TASK ITEM: Using the listing beneath this task, count the lines with the word "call" and write only the result.

DATA PROVIDED:
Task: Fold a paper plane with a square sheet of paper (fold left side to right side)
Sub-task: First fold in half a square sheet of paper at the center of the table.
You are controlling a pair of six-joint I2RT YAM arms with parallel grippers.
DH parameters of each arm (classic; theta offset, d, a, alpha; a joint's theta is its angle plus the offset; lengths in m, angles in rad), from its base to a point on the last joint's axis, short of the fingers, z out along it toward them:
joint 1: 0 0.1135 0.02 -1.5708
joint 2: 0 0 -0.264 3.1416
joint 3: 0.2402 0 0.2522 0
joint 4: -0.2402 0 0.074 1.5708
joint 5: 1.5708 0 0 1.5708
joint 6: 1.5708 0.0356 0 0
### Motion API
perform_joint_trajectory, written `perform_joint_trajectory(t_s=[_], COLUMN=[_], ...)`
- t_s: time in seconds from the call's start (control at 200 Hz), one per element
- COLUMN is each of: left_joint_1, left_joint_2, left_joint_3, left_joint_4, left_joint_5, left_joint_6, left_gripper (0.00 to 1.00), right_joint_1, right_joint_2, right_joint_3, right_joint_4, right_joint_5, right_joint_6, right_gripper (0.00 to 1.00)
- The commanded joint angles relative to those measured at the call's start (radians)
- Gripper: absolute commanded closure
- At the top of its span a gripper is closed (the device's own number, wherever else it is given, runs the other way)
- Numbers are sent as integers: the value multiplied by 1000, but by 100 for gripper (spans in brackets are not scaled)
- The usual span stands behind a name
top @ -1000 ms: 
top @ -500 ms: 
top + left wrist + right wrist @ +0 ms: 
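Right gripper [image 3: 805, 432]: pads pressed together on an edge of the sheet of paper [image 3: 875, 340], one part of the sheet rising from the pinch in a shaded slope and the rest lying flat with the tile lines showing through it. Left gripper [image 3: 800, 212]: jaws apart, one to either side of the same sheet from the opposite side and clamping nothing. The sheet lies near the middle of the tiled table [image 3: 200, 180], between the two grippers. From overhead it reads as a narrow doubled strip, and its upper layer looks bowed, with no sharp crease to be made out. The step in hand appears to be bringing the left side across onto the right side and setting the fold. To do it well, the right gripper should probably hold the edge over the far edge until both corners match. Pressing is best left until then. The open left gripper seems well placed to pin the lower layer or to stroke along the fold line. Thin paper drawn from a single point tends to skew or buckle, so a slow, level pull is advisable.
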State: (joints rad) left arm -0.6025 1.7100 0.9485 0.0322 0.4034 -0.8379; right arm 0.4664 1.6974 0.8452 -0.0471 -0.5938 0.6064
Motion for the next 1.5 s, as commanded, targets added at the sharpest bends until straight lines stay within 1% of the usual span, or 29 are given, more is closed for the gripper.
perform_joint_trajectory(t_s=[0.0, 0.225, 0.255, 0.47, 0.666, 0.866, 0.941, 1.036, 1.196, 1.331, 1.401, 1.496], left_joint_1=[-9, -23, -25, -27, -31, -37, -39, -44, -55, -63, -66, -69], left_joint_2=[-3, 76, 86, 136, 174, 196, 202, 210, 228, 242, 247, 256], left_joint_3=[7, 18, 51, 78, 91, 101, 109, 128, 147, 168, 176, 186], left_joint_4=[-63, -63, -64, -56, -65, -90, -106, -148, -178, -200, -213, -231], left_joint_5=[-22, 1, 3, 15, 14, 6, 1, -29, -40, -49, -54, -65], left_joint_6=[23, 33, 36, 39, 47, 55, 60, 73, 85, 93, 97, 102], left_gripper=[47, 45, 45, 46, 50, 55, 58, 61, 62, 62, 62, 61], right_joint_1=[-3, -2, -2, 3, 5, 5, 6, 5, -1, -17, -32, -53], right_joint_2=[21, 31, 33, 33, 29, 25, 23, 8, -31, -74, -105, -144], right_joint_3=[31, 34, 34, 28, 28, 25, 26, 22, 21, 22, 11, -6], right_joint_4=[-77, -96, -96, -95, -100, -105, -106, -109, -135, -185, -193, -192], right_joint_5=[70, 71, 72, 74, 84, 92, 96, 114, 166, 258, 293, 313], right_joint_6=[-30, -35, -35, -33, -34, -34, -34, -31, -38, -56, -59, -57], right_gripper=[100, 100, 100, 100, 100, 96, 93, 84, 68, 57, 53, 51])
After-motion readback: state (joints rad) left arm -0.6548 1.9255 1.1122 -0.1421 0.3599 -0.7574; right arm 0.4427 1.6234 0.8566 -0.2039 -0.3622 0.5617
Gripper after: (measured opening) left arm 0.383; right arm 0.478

ANSWER FOR THE TASK: 2